Research on Infant Brain Development
Brain research has shed some light on how and when children learn best. What follows is a list of the top research findings we find most useful to showing what you can do to help your child reach her highest learning potential.
- Nature + Nurture = Your Child's Learning Potential. A person's learning ability depends on both nature (her innate characteristics) and environment (her surroundings). Support your child's natural abilities by giving her a safe, positive environment and making your care loving and consistent, both of which will build her trust and confidence, enabling her to optimize her learning and development.
- Permanent Brain Connections = Learning. Learning occurs when brain connections are strengthened and made permanent. One way to help your child's brain make these permanent connections is by repeating experiences and creating a routine. With repetition, you can support your child's understanding of people, activities, and objects.

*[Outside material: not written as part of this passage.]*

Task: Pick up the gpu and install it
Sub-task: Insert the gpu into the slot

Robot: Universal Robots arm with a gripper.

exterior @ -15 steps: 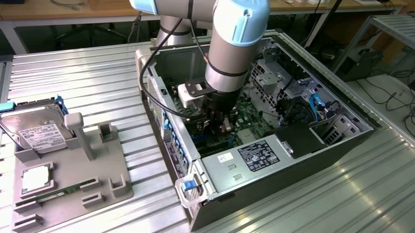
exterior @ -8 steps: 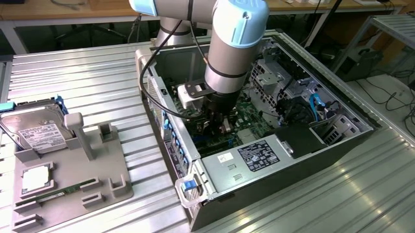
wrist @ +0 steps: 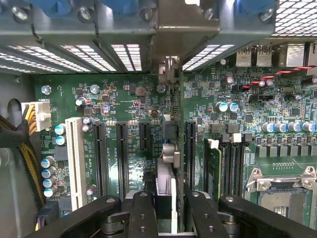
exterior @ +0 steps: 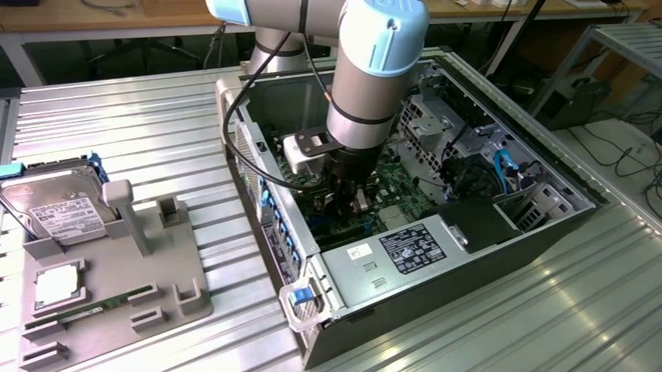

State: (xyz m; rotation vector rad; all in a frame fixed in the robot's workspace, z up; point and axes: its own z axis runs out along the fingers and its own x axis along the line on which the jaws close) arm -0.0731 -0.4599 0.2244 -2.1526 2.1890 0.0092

- Use It or Lose It. Your child was born with approximately 100 billion brain cells, ingredients for learning, thinking, and working her body's systems. With plenty of sensory input and rich, varied experiences, your child will form up to 1 quadrillion (1,000,000,000,000,000) brain connections by age three, twice the number found in adult brains! After toddlerhood, your child's brain begins to slow the building of synaptic connections and instead remove connections that are not strengthened by repeated use. It is very important to expose your child to many interesting sensory experiences and activities early on so that she can build her brain connections and knowledge from the get go!
- Rich and New Learning Experiences Optimize Learning. Your child learns best from exposure to new and interesting experiences and stimuli. The more exciting and unique the experience is to your child, the greater the number of brain connections are made between neurons! Because the brain focuses on what's new and/or different (e.g. big vs. small, fuzzy vs. smooth), offering your child rich learning experiences during his early years can boost her brain size and function by increasing her total number of brain connections by 20-30%!! So keep it fresh and interesting!
- Adequate Sleep Is Critical to Your Child's Learning. When your child is awake, she is actively taking in all of the stimuli and experiences the world has to offer her. Even though this new information is entering her brain, it is not "learned" until after her brain is able to process it during deep sleep. Sleep allows your child's mind to strengthen brain connections, increasing the potential of her reasoning, understanding, learning, and memory.
- Your Child Can Hear and Differentiate the Tonal Sounds of all Languages at Birth. Young children are capable of learning and making a wide variety of sounds and tones during their early years, including sounds from other languages you may find impossible to imitate! Take this opportunity to boost language development, by making sounds, talking, singing, and reading. If you like, you can also support multiple language learning at this time.
- Exercise and Good Food Supports Your Child's Body, Soul, and Mind! Physical activity, nutrition, and good health encourage connections in children's brains and help support emotional and mental growth. Daily exercise, lots of outdoor playtime, a balanced diet, and health screenings can all help encourage learning.
- Early Detection and Treatment Can Optimize Your Child's Learning and Development Potential. Studies have shown that for certain learning disabilities and developmental delays, brain connections can be “rewired" to help improve learning, if they are detected and treated early on. Be an active part of your child's learning and development! Track her learning progress (we suggest with Playful Bee's help!), and seek advice from professionals.
More than anything, when you take an active role in your child's learning, you help her and her brain be the best they can be. Whether you listen to music together, feed her healthy food, make sure she's getting enough rest, or sharing new experiences like a trip to the beach or the zoo, you can be sure that your efforts are giving her the best start possible!
For more information:
- Zero to Three (2011). FAQ's on the Brain. Zero to Three: National Center for Infants, Toddlers and Families. Retrieved on January 14, 2014, from http://www.zerotothree.org/child-development/brain-development/faqs-on-the-brain.html.
- Sousa, David (2006). How the Brain Learns. Thousand Oaks, CA: Corwin Press.
- Gellens, Suzanne R. (2013). Building Brains. St. Paul, MN: Redleaf Press.
- Stamm, Jill, and Spencer, Paula (2007). Bright from the Start. New York, NY: Gotham Books.